I've now discovered that I can use URLDownloadtofile without having to start up IE, given the URL. That's tremendous!

Given my success with URLdownloadtofile, I haven't explored XMLHTTP too much yet. Read a few threads, and tried some sample code. I'll dig into it more later.

Now I'm curious about processing an HTML file saved with URLdownloadtofile without needing to open IE. For example, I"d like to be able to get to the innertext property of a particular DIV on a page. I can do it by opening the file in IE and then using the .document object to get at the data needed. Just wondering if I can do it without having to incur the overhead of IE.

Off topic I know...I'll be looking to other threads.

stanl
04-07-2009, 03:02 AM
Now I'm curious about processing an HTML file saved with URLdownloadtofile without needing to open IE. For example, I"d like to be able to get to the innertext property of a particular DIV on a page. I can do it by opening the file in IE and then using the .document object to get at the data needed. Just wondering if I can do it without having to incur the overhead of IE.


You can use the Shell.Explorer object to parse saved URL files with DHTML. Assuming you used URLDownloadToFile to save www.vbaexpress.com (http://www.vbaexpress.com) to c:\temp\vbaexpress.htm, something like


cURL = "c:\temp\vbaexpress.htm"
cURL = "file:\\\ (file:///)" & cURL
oShell = CreateObject("Shell.Explorer")
oShell.Navigate cURL


at which point you have access to the oShell.document model... not exactly the same as IE, but has enough of the basics to get you by.

You can achieve the same thing with xstandard.http, or MSXML2.XMLHTTP or WinHttp.WinHttpRequest.5.1 (the latter 2 come with XP, I like xstandard because it come bundled with Tidy and permits saving web pages as well-formed XML). Of course at that point you have a bit of a learning curve as you get to dive into the MSXML2.DOMDocument.4.0 model.


Stan

Shred Dude
04-07-2009, 10:06 PM
Stan:

Thanks for the tip on the Shell object. Never used it in this context, I'll give that a try.

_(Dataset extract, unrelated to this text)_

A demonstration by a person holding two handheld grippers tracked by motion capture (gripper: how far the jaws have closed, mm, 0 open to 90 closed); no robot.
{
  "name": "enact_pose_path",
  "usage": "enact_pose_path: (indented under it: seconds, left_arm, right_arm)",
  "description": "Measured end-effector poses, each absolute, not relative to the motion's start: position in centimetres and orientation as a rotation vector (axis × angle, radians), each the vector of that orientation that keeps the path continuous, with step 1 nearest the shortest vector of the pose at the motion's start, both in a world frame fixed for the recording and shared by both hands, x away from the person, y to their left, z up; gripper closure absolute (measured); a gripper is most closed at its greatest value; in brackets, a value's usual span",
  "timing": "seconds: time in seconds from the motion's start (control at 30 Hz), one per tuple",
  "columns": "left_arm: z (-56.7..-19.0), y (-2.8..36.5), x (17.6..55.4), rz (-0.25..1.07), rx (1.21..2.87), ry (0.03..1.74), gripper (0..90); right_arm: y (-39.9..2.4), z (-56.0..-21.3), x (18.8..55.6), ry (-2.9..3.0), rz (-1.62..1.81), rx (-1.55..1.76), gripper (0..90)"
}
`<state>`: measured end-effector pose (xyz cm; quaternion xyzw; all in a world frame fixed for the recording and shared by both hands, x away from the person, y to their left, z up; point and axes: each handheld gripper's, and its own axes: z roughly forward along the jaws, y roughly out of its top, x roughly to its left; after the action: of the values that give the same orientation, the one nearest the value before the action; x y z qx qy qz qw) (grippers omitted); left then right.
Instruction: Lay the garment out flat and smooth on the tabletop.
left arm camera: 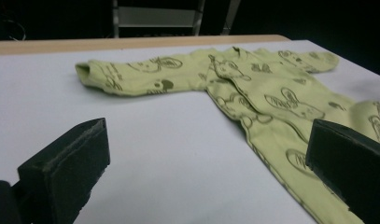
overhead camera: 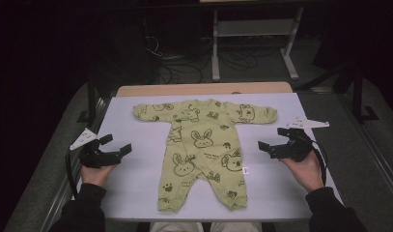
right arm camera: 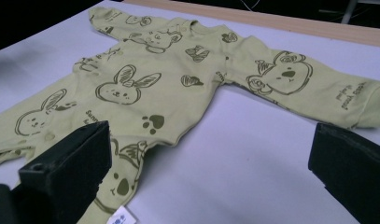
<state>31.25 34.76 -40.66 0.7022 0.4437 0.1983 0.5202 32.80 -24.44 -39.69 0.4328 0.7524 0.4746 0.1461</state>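
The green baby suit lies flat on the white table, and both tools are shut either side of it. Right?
Not quite: both tools are open. The left tool and right tool show spread jaws in the high view, either side of the baby suit lying flat on the table.

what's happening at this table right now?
A person holds a tool in each hand at a table covered in white. A yellow-green baby romper printed with animals lies spread flat, front up, sleeves out and legs toward the person. The left tool sits to the romper's left and the right tool to its right, both open and touching nothing. Neither has gripped the romper yet.
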Motion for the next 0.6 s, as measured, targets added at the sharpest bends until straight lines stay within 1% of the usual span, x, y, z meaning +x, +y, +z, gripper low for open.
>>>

I played around with a scripting.filesystemobject to get at a saved .htm file. That worked pretty well, it was fast at least.

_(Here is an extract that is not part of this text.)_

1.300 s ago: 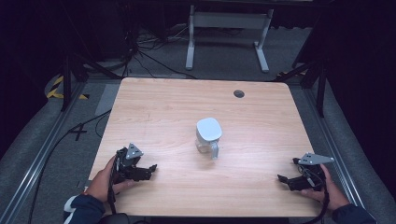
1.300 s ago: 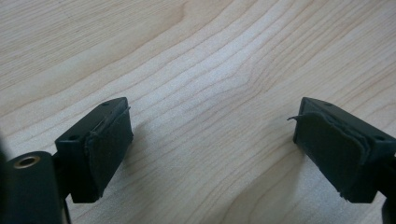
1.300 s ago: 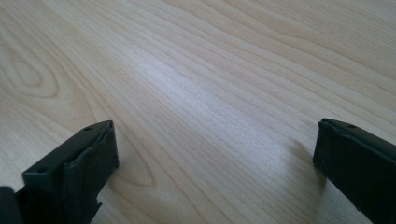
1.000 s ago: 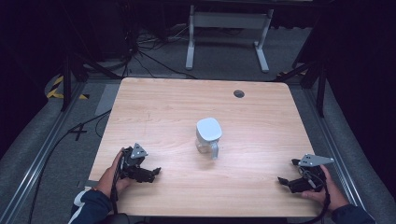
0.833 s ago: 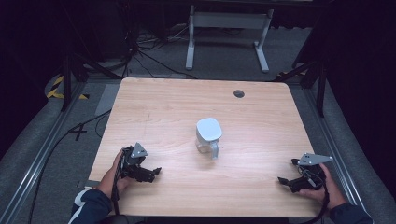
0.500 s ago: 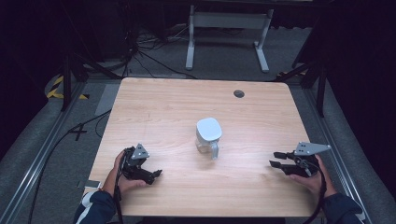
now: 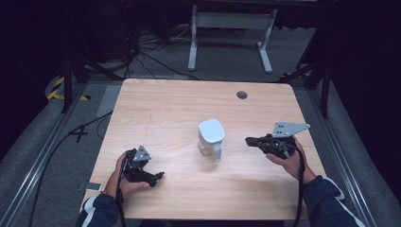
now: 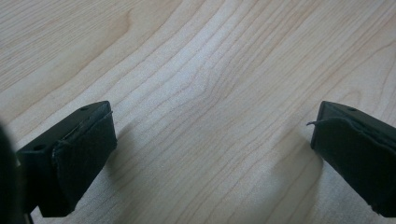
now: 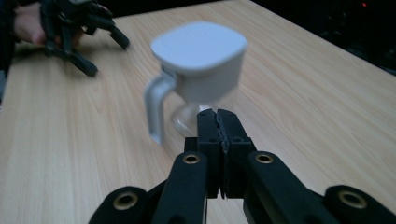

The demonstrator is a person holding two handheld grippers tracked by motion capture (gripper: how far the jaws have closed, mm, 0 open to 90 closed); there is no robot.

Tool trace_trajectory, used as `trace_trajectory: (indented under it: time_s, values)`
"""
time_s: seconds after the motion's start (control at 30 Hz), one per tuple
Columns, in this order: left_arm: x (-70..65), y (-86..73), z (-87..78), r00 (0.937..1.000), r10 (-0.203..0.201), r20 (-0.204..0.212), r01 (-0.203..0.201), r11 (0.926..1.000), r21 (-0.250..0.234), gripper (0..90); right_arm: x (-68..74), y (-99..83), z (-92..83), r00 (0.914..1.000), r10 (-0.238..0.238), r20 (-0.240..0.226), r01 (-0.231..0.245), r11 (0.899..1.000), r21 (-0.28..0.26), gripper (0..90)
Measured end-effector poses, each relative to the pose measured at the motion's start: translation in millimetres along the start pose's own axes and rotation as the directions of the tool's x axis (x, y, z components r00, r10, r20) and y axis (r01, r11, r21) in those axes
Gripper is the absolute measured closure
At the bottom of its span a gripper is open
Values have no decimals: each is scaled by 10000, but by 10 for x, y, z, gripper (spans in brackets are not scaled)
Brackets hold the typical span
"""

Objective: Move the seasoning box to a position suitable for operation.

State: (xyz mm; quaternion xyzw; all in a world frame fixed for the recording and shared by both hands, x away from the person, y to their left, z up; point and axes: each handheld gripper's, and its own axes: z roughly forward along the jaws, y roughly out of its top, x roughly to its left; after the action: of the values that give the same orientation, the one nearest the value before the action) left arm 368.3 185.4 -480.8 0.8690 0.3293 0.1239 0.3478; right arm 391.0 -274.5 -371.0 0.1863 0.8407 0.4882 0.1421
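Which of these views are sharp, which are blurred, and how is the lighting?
High view: table evenly lit and in focus, surroundings dark. Left gripper view: wood grain crisp, soft shadows beside the two parted jaws. Right gripper view: the shut right gripper is sharp, while the white-lidded jug and the left gripper beyond it are blurred.

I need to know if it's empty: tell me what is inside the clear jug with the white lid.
The clear jug with the white square lid shows nothing through its glass base in the right gripper view, though that view is blurred. The white lid and collar hide the upper part.
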Motion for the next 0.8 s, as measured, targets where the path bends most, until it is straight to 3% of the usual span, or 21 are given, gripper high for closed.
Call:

What I'm hoping to do is strip a table from a certain page and then display just that table when I need to. A combination of URLdownloadtofile and a small FSO procedure got me the results I needed. I could find the table I needed in the file saved by the URLdownloadtofile, and then grab all the lines of the table into a string variable with a loop going until the next, in this case, </div> tag. I then saved that string into a new .htm file. I could then display just that table. However, I lost the nice formatting that the original page had for the table, I think because the class, or CSSClass that is referred to at the start of the <Div> is then not defined.(?)

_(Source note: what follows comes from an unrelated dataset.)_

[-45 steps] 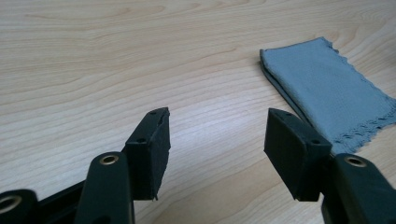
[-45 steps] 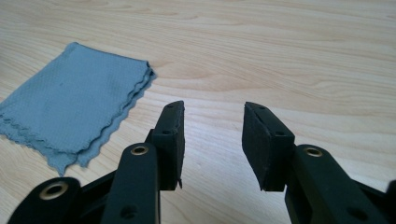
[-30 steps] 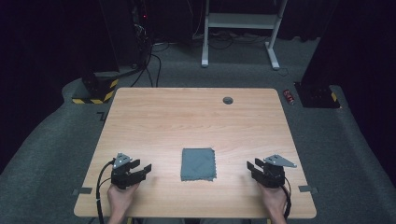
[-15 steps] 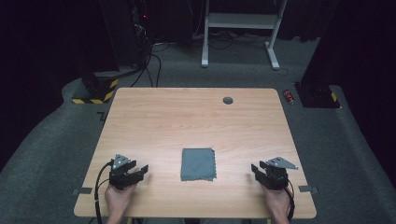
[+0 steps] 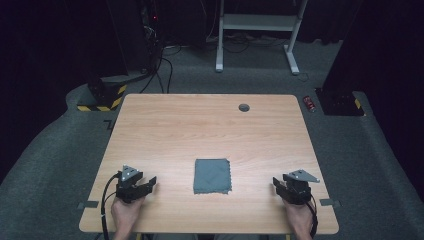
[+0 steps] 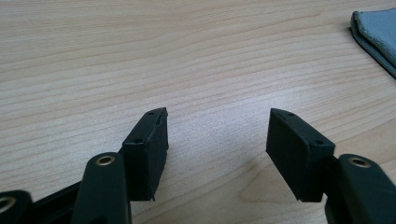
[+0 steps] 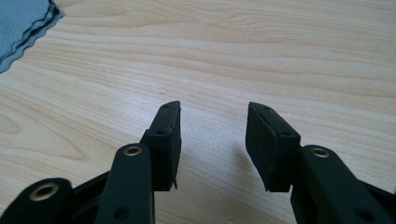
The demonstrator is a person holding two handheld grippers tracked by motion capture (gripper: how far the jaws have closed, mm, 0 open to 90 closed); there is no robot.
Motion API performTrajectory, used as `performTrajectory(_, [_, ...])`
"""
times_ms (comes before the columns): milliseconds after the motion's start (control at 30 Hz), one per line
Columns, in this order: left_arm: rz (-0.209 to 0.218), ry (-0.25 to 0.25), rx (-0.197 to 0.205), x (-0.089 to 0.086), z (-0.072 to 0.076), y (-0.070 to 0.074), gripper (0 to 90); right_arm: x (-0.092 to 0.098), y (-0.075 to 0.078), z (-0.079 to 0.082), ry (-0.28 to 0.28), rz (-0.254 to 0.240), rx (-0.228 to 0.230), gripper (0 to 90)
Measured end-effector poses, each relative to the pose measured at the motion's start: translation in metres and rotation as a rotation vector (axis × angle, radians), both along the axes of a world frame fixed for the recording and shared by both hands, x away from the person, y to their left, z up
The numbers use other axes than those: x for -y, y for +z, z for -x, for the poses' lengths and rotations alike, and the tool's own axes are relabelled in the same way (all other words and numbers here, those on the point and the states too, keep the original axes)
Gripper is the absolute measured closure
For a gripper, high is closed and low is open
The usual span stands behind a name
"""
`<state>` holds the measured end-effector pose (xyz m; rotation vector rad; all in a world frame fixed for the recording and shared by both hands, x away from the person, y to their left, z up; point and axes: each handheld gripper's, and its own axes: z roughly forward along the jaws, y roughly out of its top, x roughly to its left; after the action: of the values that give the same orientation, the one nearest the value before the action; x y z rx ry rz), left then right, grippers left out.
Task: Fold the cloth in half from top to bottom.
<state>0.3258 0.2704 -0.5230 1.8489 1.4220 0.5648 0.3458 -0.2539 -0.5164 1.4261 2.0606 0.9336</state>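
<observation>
The folded grey cloth [image 5: 212, 176] is flanked by the left gripper [image 5: 148, 184] and the right gripper [image 5: 276, 183], about equally near; the left's jaws are held wide and empty, the right's have just been opening on nothing.

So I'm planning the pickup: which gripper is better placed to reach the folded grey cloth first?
Probably the left gripper: its open jaws angle toward the cloth, with slightly less bare table between. The right gripper, jaws just opening, empty, sits a bit farther off.

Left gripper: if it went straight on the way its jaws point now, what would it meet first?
Probably nothing but bare table. The left gripper stands open and empty, and the folded grey cloth lies off to the right of its line. Depth is hard to judge, so the way only looks free.
</observation>
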Motion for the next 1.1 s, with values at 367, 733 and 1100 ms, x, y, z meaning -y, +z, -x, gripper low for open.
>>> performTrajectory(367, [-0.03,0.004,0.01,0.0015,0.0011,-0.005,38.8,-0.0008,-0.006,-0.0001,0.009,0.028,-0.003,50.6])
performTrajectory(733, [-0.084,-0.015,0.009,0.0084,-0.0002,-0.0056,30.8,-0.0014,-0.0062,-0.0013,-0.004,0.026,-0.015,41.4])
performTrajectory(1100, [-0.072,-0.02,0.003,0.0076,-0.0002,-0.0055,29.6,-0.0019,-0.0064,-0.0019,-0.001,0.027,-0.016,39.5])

I'm still going to make some time to look into xmlhttp. Once I realized I could use URLDownloadToFile without incurring the overhead of IE, I was amazed. The speed with which I could grab data from various web sites was dramatically faster.

Shred Dude
04-07-2009, 10:31 PM
Stan:

I didn't have any luck with Shell Object. After making a reference to the Microsoft Shell and Automation controls (shell32.dll), I still found no navigate method, or a document object in the VBE Object browser.

I tried the code you provided, and made some changes, but couldn't get at an .htm file's contents that way. Did I miss something?

Thanks,

Shred

stanl
04-08-2009, 03:19 AM
I didn't have any luck with Shell Object.
Shred

You have to create a 'container' for it. Or use the MSHTML Object. I just finished a quickie project where I was asked to go through 240,000 customers, extract unique zipcodes and determine if DSL was available in that region. I used an HTTP get, and like you extracted just the table data I needed, but preserved much of the appearance as well as the actual table links. This data was saved in an Access memo field so users could select a zip from a drop-down and display results locally w/out going to the actual web site. (but the links were there if they needed them). I'm not sure URLFileDownload would have worked repeatedly in that case.